In a couple weeks, I will be moving in with my girlfriend and her two kids (ages nine and six) from a previous marriage. It’s very exciting, and we are all looking forward to starting a new chapter in our relationship. She and her ex have a healthy 50/50 coparenting setup, and I have met him a couple times and things have been cordial. But I am still nervous about transitioning from being “mom’s boyfriend who is around a bunch” to “father figure who lives with us 50% of the time.” I would welcome whatever insight you’d be able to provide!
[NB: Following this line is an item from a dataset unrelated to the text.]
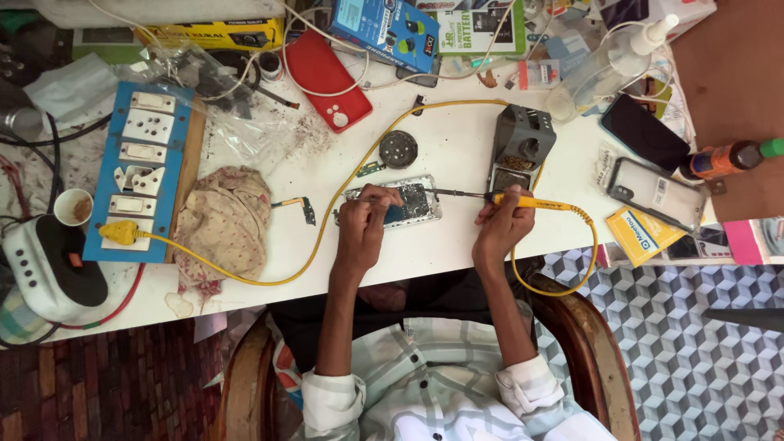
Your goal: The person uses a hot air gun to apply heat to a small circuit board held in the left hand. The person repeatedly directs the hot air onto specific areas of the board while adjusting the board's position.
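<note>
The opened phone (398,202) lies mid-repair. The right hand (500,222) grips the soldering iron (523,200), tip at the phone; the left hand (363,214) pinches a thin tool on the phone. Back cover is off.

My soldering iron (523,200) has a glossy yellow plastic handle and metal shaft. Beside my matt white tabletop (457,147): crumpled floral cloth (224,216), a glossy red plastic case (327,77).

Bright, even light — soft shadows, sharp focus, slight edge distortion.
</note>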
This is tricky, because I have no experience as a stepparent. My kids are mine, which means they don’t get to play the “You’re not my dad!!!” card anytime we get into a fight. However, my brother is a capable stepdad to two grown boys, in part because I think he understands his role in their universe. He’s not their dad dad, but he makes himself available to them if they need help with anything, he stays out of their proverbial way otherwise, and he’s good to their mother. Kids can have more than one good male role model in their lives (in fact, they should), so step-parenthood is a chance to make yourself into one. It’s not that high a bar to clear. Just don’t be a prick.

Pete:

My daughter is seven and loves to read, which is awesome. She likes to read by herself, but tolerates it when I read to her, if she finds the book interesting. I chose The Hobbit, and so far, she loves it. What was the first, non-animal book you read to your kids? 
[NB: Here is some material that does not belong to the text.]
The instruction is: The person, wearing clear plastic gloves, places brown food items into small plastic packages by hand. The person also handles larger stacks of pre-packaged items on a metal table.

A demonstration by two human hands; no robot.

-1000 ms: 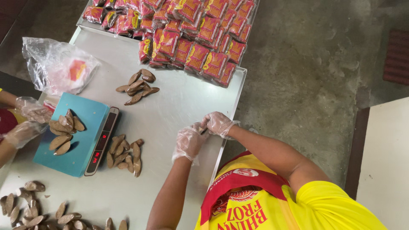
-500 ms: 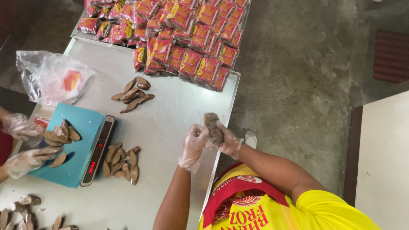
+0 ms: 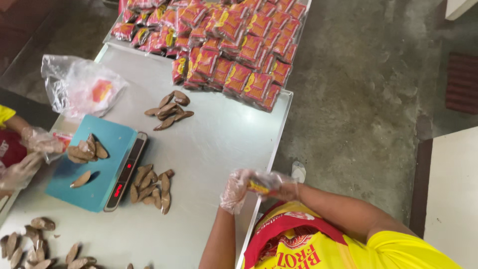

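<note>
Both gloved hands (image 3: 259, 187) dropped tableside; clear, red-yellow printed packet (image 3: 259, 185) between them.

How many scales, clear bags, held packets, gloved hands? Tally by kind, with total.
Teal flat digital scale: 1
Crumpled clear plastic bag: 1
Small red-yellow packet, held: 1
Gloved hands: 4, own left hand, right hand, co-worker's two
Total: 7

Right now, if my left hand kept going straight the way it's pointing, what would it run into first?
Probably the pile of red packets. The left hand points up the bare metal table, nothing nearer in that line, though depth is hard to judge.
</note>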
The Harry Potter books, which allowed me to test out every British accent in my repertoire. I loved that shit. Also, I read The Hobbit as an adult and was let down by it. Never watch the original Lord of the Rings movies before you read a word of Tolkien, otherwise you’ll be ruined for it.

Email of the week!

Thomas:

Sometimes, on a medium length drive, when we are getting nearer to our destination, but there has been no traffic, I will notice that the GPS time estimate is MUCH longer than would be expected from where we are. For example, on a two-hour drive home on a recent Sunday, I noticed when we were 20 miles from home that the time estimate was 50 minutes. This is not good! I knew immediately there was traffic up ahead. As we got closer and the traffic had not hit and the time estimate continued getting even more disparate, my anxiety only grew. Sure enough, when we got about 10 miles from home, we ran into significant traffic. I live in San Francisco, and so the traffic was on the Bay Bridge, where traffic is common but not a foregone conclusion. But this traffic was particularly bad. Those 10 minutes or so when I realized we'd be running into that traffic, it felt like walking to your own execution. Brutal.

As someone who drove 15 hours over the weekend, this felt all too real.